No país de tantas abundâncias, a abundância da fome: 33,1 milhões de pessoas não têm o que comer no Brasil. São cidadãos que sofrem com a violação de um dos seus direitos previstos na Constituição Federal, o direito humano à alimentação adequada. No período de pouco mais de um ano, entre o final de 2020 e o início de 2022, foram 14 milhões de novos brasileiros passando fome no território nacional.
Os números são do 2º Inquérito Nacional sobre Insegurança Alimentar no Contexto da Pandemia da Covid-19 no Brasil, pesquisa realizada pela Rede Brasileira de Pesquisa em Soberania e Segurança Alimentar e Nutricional (Rede PENSSAN), formada por pesquisadores, professores, estudantes e profissionais, e executada em campo pelo Instituto Vox Populi. O Sesc São Paulo, juntamente com a Ação da Cidadania, a ActionAid, a Fundação Friedrich Ebert Brasil, o Ibirapitanga e a Oxfam Brasil, é uma organização apoiadora e parceira da iniciativa.
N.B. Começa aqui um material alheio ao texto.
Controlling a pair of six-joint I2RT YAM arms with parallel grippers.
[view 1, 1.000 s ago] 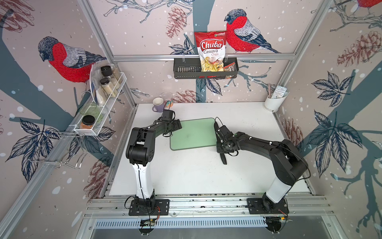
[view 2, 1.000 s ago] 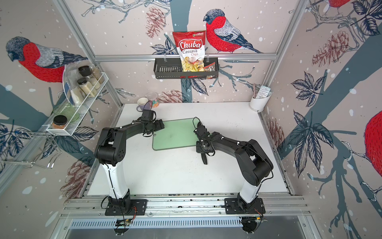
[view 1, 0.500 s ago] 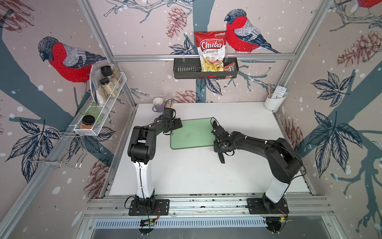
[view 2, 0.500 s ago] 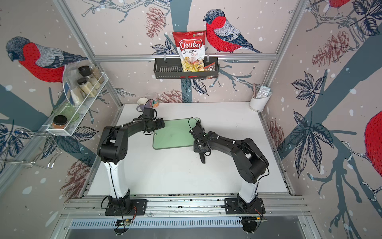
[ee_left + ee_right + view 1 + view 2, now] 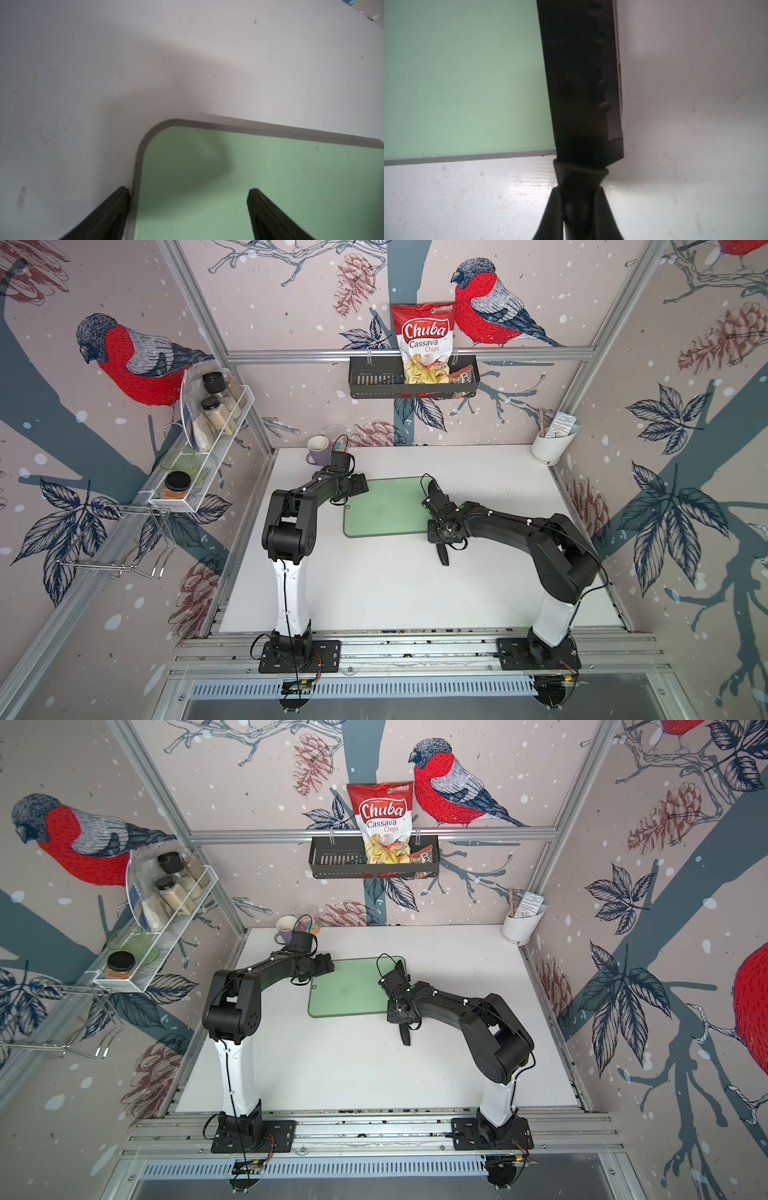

O estudo foi realizado com base em estatísticas coletadas entre novembro de 2021 e abril de 2022, a partir de entrevistas em 12.745 domicílios. O resultado completo pode ser acessado na página Olhe para a Fome.
Retrocesso aos anos 1990
Além das que passam fome, se considerarmos também as pessoas que limitaram a qualidade ou a quantidade das refeições, são 125 milhões de indivíduos que convivem com algum grau de insegurança alimentar no país, correspondendo a 58,7% da população brasileira. Isso significa que, no Brasil de 2022, somente 4 em cada 10 domicílios conseguem manter acesso pleno à alimentação. O número é o equivalente aos patamares registrados na década de 1990.
A regionalização da fome
A insegurança alimentar atinge as regiões do Brasil de forma desigual. Segundo a pesquisa, no Norte e no Nordeste, os números chegam, respectivamente, a 71,6% e 68% – índices acima da média nacional, de 58,7%.
A fome tem cor
A segurança alimentar está presente em 53,2% dos domicílios brasileiros nos quais a pessoa de referência se autodeclara branca, de acordo com o estudo. Nos lares com responsáveis de raça/cor preta ou parda ela cai para 35%, ou seja, 65% dos lares comandados por pessoas pretas ou pardas convivem com restrição de alimentos.
A fome tem gênero
Há diferenças entre os lares chefiados por homens e os lares chefiados por mulheres. Nas casas em que a mulher é a pessoa de referência, a fome passou, em pouco mais de um ano, de 11,2% para 19,3%. Nos lares que têm homens como responsáveis, a fome passou de 7,0% para 11,9% no mesmo período.
O campo colhe a fome
Segundo o II Inquérito, a insegurança alimentar esteve presente em mais de 60% dos domicílios das áreas rurais. Destes, 18,6% das famílias convivem com a insegurança alimentar grave (fome), valor acima da média nacional. A fome atingiu 21,8% dos lares de agricultores familiares e pequenos produtores.
Fome dobrada em lares com crianças
A fome dobrou nas famílias com crianças menores de 10 anos – de 9,4% no final de 2020 para 18,1% no início de 2022. Na presença de três ou mais pessoas com até 18 anos de idade no grupo familiar, a fome atingiu 25,7% dos lares. Já nos domicílios apenas com moradores adultos a segurança alimentar chegou a 47,4%, número maior do que a média nacional.
A fome e o mercado de trabalho
Segundo a pesquisa, a fome é maior nos domicílios em que a pessoa responsável está desempregada (36,1%), trabalha na agricultura familiar (22,4%) ou tem emprego informal (21,1%). Em casas onde o chefe da família trabalha com carteira assinada, a segurança alimentar chega a 53,8%.
Segurança alimentar e escolaridade
O maior percentual de segurança alimentar, de acordo com a pesquisa, é em domicílios cujos responsáveis têm mais de 8 anos de estudo: 50,6%. Há fome em 22,3% dos lares cujos responsáveis têm baixa escolaridade — 4 anos ou menos de estudo. Em 2020 esse número era de 14,9%.
Insegurança hídrica
O termo “insegurança hídrica” se refere à falta de acesso regular e permanente à água e assola 12% da população geral brasileira, segundo o Inquérito. A insegurança alimentar moderada esteve presente em 22,8% desses lares, e a fome, em 42,0%. Onde falta água, também falta alimento.